I was watching a press conference the other day by Dr. Ann Schuchat, the CDC Immunization Director. She had a very well-constructed report addressing the plans for mass immunization in a tiered way so that the ones at most risk would receive their vaccinations first. She was very candid about flu deaths to the present, and the intricacies of combating the epidemic, or more correctly, the pandemic of novel H1N1 (Swine Flu, as it is often known.) What impressed me a lot was the presence of major news reporting organizations: AP, UPI. Atlanta Journal, Washington Post, ABC, and USA Today. They all asked excellent questions and received excellent answers. The conference lasted about 35 minutes, and if every person could tune in to these informative events or rely on major reporting presentations, there would be a lot less misinformation out there.

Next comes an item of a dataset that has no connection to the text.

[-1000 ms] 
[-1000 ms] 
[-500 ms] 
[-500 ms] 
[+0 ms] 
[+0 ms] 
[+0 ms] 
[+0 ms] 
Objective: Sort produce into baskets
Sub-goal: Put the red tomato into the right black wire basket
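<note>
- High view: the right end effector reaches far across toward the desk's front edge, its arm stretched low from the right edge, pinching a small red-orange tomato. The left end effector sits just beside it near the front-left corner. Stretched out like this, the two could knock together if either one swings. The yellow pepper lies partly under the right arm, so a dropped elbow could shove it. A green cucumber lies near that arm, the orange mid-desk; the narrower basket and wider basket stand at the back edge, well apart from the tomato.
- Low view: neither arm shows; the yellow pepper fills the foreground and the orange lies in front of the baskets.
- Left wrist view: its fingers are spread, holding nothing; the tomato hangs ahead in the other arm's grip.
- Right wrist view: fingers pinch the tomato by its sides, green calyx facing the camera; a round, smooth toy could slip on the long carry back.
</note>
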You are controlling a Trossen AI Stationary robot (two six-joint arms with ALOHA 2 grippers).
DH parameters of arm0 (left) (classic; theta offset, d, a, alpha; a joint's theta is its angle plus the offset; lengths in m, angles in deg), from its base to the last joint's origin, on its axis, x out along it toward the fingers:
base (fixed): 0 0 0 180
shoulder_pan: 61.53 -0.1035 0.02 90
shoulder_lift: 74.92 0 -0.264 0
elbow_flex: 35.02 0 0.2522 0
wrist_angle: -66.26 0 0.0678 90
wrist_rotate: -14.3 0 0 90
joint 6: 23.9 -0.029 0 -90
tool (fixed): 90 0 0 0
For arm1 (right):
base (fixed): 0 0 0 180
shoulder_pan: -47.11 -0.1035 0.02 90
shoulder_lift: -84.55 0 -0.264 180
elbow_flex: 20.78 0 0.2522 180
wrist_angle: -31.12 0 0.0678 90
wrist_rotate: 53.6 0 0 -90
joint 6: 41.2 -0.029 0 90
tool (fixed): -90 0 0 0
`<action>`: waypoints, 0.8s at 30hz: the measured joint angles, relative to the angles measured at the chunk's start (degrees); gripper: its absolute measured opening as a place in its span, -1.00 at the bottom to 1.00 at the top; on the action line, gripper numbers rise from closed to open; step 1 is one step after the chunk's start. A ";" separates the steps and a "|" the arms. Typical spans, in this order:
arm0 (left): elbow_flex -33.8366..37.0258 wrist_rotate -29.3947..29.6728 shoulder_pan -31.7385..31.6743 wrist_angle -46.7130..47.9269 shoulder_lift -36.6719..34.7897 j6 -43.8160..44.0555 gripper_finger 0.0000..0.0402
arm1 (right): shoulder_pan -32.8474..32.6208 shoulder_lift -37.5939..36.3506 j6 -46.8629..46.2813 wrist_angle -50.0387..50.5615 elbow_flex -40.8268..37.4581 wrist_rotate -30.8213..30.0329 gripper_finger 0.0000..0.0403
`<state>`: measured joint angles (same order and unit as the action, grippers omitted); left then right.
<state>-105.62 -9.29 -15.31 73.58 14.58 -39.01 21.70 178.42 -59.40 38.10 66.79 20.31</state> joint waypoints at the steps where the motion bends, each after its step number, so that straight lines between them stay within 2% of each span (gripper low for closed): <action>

Here is the discussion of the 2009 flu in a nutshell:

1.) Get your seasonal flu vaccination, either shot or nasal spray;
2.) Get your Novel H1N1 (Swine Flu) vaccination when it is available;
3.) If you are pregnant or have chronic illness be sure to get both;
4.) Be sure kids are vaccinated;
5.) If you have severe flu or a relapse–see your doctor;
6.) If you have the warning signs of severe illness– see your doctor;
7.) Wear a mask if you are sick or severely immune deficient;
8.) It takes about a week to get over the flu. Do not return to work or school until you have been fever-free for at least 48 hours; drink plenty of fluids, take Tylenol or Motrin for fever, and bedrest as much as possible. Do not give other over-the-counter medicines to young children without consulting a doctor; do not give aspirin for fever as it may lead to Reye’s Syndrome;
9.) Learn as much as you can about the Flu from reliable sources;
10) There are no magical Flu preventatives or treatments out there–Rely on science and a physician to get through this time.